» Task item
Nothing but the lines from the one with "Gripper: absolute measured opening" through the end of the records below should be written out, and each must match word for word.

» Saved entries
-*-

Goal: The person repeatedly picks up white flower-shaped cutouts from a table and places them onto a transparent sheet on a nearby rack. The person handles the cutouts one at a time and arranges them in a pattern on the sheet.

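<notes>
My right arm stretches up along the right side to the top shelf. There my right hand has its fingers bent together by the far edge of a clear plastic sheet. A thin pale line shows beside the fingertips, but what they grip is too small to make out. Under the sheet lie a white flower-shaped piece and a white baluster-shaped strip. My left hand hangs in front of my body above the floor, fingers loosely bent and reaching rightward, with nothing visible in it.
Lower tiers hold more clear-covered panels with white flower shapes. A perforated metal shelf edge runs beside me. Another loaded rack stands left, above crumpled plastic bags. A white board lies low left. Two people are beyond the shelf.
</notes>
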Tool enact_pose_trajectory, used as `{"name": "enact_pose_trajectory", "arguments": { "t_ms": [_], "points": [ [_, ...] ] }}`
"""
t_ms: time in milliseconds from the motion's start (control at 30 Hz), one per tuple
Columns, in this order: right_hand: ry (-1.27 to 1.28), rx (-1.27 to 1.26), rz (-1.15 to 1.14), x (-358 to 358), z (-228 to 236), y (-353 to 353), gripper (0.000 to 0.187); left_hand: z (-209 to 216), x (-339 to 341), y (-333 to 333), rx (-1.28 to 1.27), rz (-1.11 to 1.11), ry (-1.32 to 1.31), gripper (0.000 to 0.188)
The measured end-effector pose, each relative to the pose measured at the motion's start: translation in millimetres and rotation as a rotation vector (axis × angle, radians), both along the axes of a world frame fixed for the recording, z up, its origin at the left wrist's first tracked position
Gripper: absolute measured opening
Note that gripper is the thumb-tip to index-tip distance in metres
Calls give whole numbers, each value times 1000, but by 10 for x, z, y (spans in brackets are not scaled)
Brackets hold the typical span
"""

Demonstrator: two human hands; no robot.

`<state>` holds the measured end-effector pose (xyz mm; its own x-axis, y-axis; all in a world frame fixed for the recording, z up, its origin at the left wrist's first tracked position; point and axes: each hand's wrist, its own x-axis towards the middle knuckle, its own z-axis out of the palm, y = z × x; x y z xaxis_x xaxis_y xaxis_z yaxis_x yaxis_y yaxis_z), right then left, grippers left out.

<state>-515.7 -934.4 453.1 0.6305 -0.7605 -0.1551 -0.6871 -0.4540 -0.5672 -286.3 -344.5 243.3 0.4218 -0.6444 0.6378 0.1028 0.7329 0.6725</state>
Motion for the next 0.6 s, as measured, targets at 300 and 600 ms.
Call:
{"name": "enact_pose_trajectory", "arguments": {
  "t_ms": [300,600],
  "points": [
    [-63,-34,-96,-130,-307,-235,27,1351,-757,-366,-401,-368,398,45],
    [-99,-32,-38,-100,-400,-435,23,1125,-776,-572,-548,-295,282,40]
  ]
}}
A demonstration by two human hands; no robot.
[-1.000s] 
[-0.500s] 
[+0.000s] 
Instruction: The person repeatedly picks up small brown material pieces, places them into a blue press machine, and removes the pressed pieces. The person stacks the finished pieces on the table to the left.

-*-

» Exercise response
Gripper: absolute measured opening
Note that gripper is the thumb-tip to index-tip distance in metres
Calls give whole numbers, each value times 1000, but by 10 for x, z, y (spans in brackets are not scaled)
Brackets hold the typical span
"""

Demonstrator: two human hands; no robot.

`<state>` holds the measured end-effector pose (xyz mm; its own x-axis, y-axis; all in a world frame fixed for the recording, z up, its origin at the left wrist's first tracked position; point and axes: each hand's wrist, its own x-axis towards the middle knuckle, its own z-axis out of the palm, y = z × x; x y z xaxis_x xaxis_y xaxis_z yaxis_x yaxis_y yaxis_z), right then left, grippers left out.

<state>-515.7 -934.4 453.1 0.6305 -0.7605 -0.1551 -0.6871 -0.4540 -0.5672 -286.3 -344.5 243.3 0.4218 -0.6444 0.6378 0.1028 0.7329 0.6725</state>
Motion for the next 0.6 s, as measured, targets at 300 and 600 ms.
Call:
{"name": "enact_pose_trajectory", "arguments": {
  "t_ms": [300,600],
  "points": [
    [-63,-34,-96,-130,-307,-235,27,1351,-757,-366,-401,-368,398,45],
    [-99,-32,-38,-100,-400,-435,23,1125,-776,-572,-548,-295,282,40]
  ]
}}
A demonstration by two human hands; no robot.
[-1.000s] 
[-0.500s] 
[+0.000s] 
Instruction: The person repeatedly picks up small brown material pieces, places them into a blue press machine, and removes the pressed pieces. The person stacks the finished pieces on the table to the left.

Nothing else belongs in the output.